What to work on: Your task is to extract every line from the material below exactly.

Data section:
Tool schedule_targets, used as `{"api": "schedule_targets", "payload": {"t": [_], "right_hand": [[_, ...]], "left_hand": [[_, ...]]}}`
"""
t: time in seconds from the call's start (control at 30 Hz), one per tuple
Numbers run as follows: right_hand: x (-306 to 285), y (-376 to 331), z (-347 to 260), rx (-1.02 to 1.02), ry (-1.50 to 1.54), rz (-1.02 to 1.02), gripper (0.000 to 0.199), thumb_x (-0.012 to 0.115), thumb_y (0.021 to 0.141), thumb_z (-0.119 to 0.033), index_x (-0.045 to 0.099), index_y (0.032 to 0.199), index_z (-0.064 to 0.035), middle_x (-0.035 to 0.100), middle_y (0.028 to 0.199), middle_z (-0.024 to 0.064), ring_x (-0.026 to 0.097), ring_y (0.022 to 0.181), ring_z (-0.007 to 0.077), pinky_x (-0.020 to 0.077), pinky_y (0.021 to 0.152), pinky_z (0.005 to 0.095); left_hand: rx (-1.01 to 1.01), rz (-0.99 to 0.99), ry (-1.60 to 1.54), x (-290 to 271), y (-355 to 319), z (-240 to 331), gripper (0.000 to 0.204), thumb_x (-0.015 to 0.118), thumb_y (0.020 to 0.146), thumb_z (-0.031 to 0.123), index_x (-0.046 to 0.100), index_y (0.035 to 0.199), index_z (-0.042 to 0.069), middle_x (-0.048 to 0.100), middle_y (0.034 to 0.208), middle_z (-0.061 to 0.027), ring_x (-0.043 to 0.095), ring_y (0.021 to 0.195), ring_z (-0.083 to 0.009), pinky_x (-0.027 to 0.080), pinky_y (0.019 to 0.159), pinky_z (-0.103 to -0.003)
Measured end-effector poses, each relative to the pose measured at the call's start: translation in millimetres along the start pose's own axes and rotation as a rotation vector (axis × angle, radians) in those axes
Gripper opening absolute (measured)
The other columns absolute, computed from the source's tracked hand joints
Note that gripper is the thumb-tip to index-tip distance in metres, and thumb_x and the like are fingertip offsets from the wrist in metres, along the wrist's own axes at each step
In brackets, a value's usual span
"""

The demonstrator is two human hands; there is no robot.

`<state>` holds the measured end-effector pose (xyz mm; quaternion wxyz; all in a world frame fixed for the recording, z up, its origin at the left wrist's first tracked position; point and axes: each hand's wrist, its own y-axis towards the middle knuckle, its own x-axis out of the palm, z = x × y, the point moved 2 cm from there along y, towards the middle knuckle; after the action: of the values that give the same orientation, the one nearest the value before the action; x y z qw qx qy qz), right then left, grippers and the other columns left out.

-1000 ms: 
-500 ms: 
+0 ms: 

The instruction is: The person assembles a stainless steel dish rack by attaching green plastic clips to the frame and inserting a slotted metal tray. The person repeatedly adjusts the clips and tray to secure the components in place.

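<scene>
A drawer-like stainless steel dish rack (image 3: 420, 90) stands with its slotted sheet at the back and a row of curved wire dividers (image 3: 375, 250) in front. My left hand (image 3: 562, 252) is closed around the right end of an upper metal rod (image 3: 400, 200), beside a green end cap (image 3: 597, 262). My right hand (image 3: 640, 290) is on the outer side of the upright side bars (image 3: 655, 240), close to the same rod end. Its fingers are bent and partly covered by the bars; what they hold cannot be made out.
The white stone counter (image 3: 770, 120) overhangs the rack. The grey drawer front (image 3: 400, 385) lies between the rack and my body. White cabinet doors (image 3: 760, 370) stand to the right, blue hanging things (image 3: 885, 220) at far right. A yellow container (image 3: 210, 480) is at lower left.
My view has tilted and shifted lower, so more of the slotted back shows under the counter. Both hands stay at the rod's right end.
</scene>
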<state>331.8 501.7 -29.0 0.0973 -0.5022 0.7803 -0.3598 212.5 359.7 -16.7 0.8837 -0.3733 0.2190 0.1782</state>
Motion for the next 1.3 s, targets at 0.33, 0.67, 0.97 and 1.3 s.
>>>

Task output:
Tool schedule_targets, used as `{"api": "schedule_targets", "payload": {"t": [_], "right_hand": [[_, ...]], "left_hand": [[_, ...]]}}`
"""
t: time in seconds from the call's start (control at 30 Hz), one per tuple
Numbers run as follows: right_hand: x (-306 to 285), y (-376 to 331), z (-347 to 260), rx (-1.02 to 1.02), ry (-1.50 to 1.54), rz (-1.02 to 1.02), gripper (0.000 to 0.199), thumb_x (-0.012 to 0.115), thumb_y (0.021 to 0.141), thumb_z (-0.119 to 0.033), index_x (-0.045 to 0.099), index_y (0.032 to 0.199), index_z (-0.064 to 0.035), middle_x (-0.035 to 0.100), middle_y (0.028 to 0.199), middle_z (-0.024 to 0.064), ring_x (-0.026 to 0.097), ring_y (0.022 to 0.181), ring_z (-0.007 to 0.077), pinky_x (-0.020 to 0.077), pinky_y (0.021 to 0.152), pinky_z (0.005 to 0.095); left_hand: rx (-1.01 to 1.01), rz (-0.99 to 0.99), ry (-1.60 to 1.54), x (-290 to 271), y (-355 to 319), z (-240 to 331), gripper (0.000 to 0.204), thumb_x (-0.015 to 0.118), thumb_y (0.020 to 0.146), thumb_z (-0.031 to 0.123), index_x (-0.046 to 0.100), index_y (0.035 to 0.199), index_z (-0.042 to 0.069), middle_x (-0.048 to 0.100), middle_y (0.034 to 0.208), middle_z (-0.061 to 0.027), ring_x (-0.043 to 0.095), ring_y (0.021 to 0.195), ring_z (-0.083 to 0.009), pinky_x (-0.027 to 0.080), pinky_y (0.019 to 0.159), pinky_z (-0.103 to -0.003)
Measured end-effector poses, each relative to the pose measured at the call's start: translation in millimetres along the start pose's own axes and rotation as a rotation vector (axis × angle, radians) in those axes
Gripper opening absolute (measured)
The other columns absolute, computed from the source's tracked hand joints
Note that gripper is the thumb-tip to index-tip distance in metres, and thumb_x and the like are fingertip offsets from the wrist in metres, along the wrist's own axes at each step
In brackets, a value's usual span
"""

The demonstrator is two human hands; there is no robot.

`<state>` holds the measured end-effector pose (xyz mm; quaternion wxyz; all in a world frame fixed for the recording, z up, its origin at the left wrist's first tracked position; point and axes: each hand's wrist, its own y-axis towards the middle knuckle, its own x-axis out of the palm, z = x × y, the point moved 2 cm from there along y, towards the middle knuckle; after the action: of the values that give the same orientation, the one nearest the value before the action; x y z qw qx qy qz), right then left, grippers and the other columns left out.

-1000 ms: 
-500 ms: 
+0 ms: 

The instruction is: The person assembles a stainless steel dish rack by attaching green plastic clips to the frame and inserting a slotted metal tray. The person repeatedly adjusts the clips and tray to secure the components in place.

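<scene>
A drawer-like stainless steel dish rack (image 3: 420, 90) stands with its slotted sheet at the back and a row of curved wire dividers (image 3: 375, 250) in front. My left hand (image 3: 562, 252) is closed around the right end of an upper metal rod (image 3: 400, 200), beside a green end cap (image 3: 597, 262). My right hand (image 3: 640, 290) is on the outer side of the upright side bars (image 3: 655, 240), close to the same rod end. Its fingers are bent and partly covered by the bars; what they hold cannot be made out.
The white stone counter (image 3: 770, 120) overhangs the rack. The grey drawer front (image 3: 400, 385) lies between the rack and my body. White cabinet doors (image 3: 760, 370) stand to the right, blue hanging things (image 3: 885, 220) at far right. A yellow container (image 3: 210, 480) is at lower left.
My view has tilted and shifted lower, so more of the slotted back shows under the counter. Both hands stay at the rod's right end.
</scene>
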<state>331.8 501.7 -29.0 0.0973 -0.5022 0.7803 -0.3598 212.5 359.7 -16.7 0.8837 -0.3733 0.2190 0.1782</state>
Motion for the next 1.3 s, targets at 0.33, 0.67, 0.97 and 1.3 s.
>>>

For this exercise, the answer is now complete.